One is particularly intrigued by the sub-chapter “The Night Club as Metaphor”, which also relates to Lagos nightclubs as represented in Nigerian fiction. Such works as Achebe’s No Longer at Ease (where there is a nightclub called “the Imperial”) and Jude Dibia’s Walking with Shadows (where we encounter “Champagne” nightclub) are mentioned. But in all, Maik Nwosu’s Alpha Song stands out. As the author rightly admits, “The nightclub known as The Owl in Maik Nwosu’s Alpha Song is one of the most striking in all Nigerian fiction as it is a focus for all the alienation expressed by the novel’s hero, as if only in a nightclub can he find existential ease. This is where the role of the nightclub in Nigerian fiction becomes truly emblematic as a kind of symbol of the Nigerian condition, a place of shadowy ‘managers of the night’ who people the novel.”

I’ve read and reviewed Nwosu’s Alpha Song for africanwriter.com and I must admit it is indeed a quest into the night and its impregnable “soda ash fountain of mysteries”. Other nightclubs mentioned in the novel include Tamuno’s Heaven, Sundown!, 24, Red Hat, Lingo!, Music Temple, etc. For Nwosu, “The night is like a spirit and usually possesses different people in different ways” (p.12).

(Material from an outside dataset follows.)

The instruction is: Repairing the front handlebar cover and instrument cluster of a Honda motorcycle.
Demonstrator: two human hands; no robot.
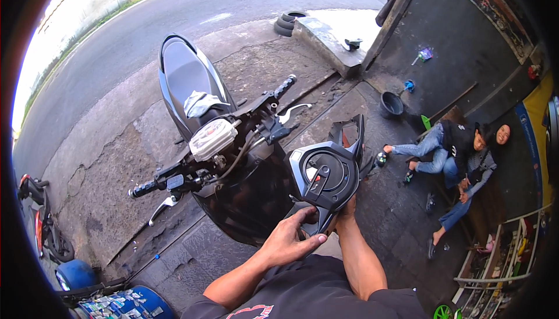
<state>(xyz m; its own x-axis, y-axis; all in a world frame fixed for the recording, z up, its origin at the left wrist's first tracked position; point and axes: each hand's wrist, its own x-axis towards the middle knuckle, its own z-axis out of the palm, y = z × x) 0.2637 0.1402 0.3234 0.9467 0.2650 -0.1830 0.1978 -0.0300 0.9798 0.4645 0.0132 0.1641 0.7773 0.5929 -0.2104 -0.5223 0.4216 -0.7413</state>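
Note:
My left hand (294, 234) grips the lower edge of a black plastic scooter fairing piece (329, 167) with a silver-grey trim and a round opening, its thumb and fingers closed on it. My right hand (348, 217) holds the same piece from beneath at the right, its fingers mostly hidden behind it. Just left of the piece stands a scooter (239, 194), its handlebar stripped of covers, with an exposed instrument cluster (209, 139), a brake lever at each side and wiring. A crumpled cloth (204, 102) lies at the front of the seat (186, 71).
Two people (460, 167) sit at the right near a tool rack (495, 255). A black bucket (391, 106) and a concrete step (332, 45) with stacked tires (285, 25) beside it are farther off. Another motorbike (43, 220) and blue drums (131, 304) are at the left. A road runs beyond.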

While every chapter of Whiteman’s book is an experience in itself, the chapter dedicated to FESTAC is very instructive. Here’s the author’s verdict of FESTAC: “In a way, the experience of FESTAC came to embody all the glory (and folly) of the oil era, and the hangover was severe. Intended as a national cultural booster, it probably did more to damage Nigeria’s view of cultural activities because it came to be seen as a symbol of waste and corruption. Apart from Festac Town (originally an artists’ village constructed for the festival itself), its main legacy seems to be the still-decaying National Arts Theatre” (p.172). This is an indictment as well as a call to action.

In all, Kaye Whiteman’s Lagos is a cornucopia, a compendium of history, literature, art, music, culture, etc, not only of Lagos but of Nigeria. After all, Lagos is where it all began.